Shadows
Review
Shadows
Edna Buchanan, the Pulitzer Prize-winning police reporter for the
Miami Herald, is back with the second in her Cold Case Squad
novels. Buchanan's previous fiction franchise was a series of
mysteries featuring Britt Montero, a reporter at a fictional Miami
daily paper.
The Cold Case stories are police procedurals that feature some
characters originally introduced in the Montero novels, including
Sgt. Craig Burch, Detective Pete Nazario and Lt. K.C. Riley. Those
common characters help make the Cold Case Squad mysteries
comfortably familiar to Buchanan fans. The focus on cold cases also
gives Buchanan an opportunity to show her love of Miami's very
unique geographical and cultural landscape as well as weaving in
history with a fictional back story.
The novel gets off to a slow start, which may turn off readers new
to Buchanan. That's unfortunate, because the plot of the SHADOWS is
worth sticking with until the end. This tale centers on an estate
that once belonged to one of Miami's most prominent families. The
family has at least two mysteries in its past: the disappearance of
the rumrunning patriarch and the murder at the Shadows of his more
respectable son. Pierce Nolan, the son, had become a pillar of the
community, in spite of his father's illegal history.
Now that the family has sold the estate, a developer plans to turn
it into another sprawling residential development, erasing more of
Florida's history and beauty in the process. That is until a feisty
preservationist asks the Cold Case Squad to get involved.
What they find shocks the city, halts the development and threatens
to tarnish the Nolan family legacy.
In this novel Buchanan makes it clear that she loves Miami and
scorns rampant development.
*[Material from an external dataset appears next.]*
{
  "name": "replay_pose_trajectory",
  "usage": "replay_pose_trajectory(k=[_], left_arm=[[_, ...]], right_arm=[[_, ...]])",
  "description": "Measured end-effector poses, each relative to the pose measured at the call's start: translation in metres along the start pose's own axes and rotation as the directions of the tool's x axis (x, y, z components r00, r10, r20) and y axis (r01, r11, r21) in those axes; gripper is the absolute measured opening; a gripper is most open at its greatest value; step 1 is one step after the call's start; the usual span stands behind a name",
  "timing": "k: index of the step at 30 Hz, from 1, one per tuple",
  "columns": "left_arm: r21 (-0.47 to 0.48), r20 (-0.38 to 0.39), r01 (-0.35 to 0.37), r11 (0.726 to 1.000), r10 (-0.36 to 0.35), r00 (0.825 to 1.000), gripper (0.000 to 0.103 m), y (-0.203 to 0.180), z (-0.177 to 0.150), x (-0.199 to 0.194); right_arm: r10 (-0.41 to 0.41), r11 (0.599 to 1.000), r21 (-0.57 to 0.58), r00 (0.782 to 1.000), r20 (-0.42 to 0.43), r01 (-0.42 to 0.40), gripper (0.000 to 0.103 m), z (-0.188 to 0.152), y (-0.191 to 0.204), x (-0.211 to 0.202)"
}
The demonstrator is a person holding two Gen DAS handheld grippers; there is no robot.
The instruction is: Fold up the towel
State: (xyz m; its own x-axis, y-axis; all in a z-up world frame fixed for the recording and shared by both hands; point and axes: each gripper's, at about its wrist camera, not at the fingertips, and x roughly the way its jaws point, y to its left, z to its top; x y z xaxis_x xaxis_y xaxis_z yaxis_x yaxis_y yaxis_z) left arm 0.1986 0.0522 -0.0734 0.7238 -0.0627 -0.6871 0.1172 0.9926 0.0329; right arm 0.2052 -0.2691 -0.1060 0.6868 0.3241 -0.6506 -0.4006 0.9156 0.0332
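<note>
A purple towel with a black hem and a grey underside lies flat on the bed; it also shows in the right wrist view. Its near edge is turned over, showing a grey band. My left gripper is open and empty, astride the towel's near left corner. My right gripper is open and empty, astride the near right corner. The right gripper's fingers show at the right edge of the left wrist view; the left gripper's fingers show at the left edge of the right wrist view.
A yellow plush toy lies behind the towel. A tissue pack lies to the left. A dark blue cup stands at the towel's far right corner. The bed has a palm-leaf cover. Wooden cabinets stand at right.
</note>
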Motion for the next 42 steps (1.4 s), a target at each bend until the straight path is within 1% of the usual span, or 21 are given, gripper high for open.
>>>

While her critiques of overdevelopment
within the novel are not as pointed as Carl Hiaasen's work, it does
boost Miami from mere setting to almost a character in the story.
And with the additional, personal mystery involving Detective Sam
Stone, Buchanan uses history to her advantage.
SHADOWS can stand on its own as a separate novel, which isn't
always true of books that are part of a series. It would be an
enjoyable read even without all of the Montero background. For
Buchanan fans, this latest novel is all the richer for bringing
them closer to some of the players in Montero's mystery adventures
and providing a window back to Florida's early days.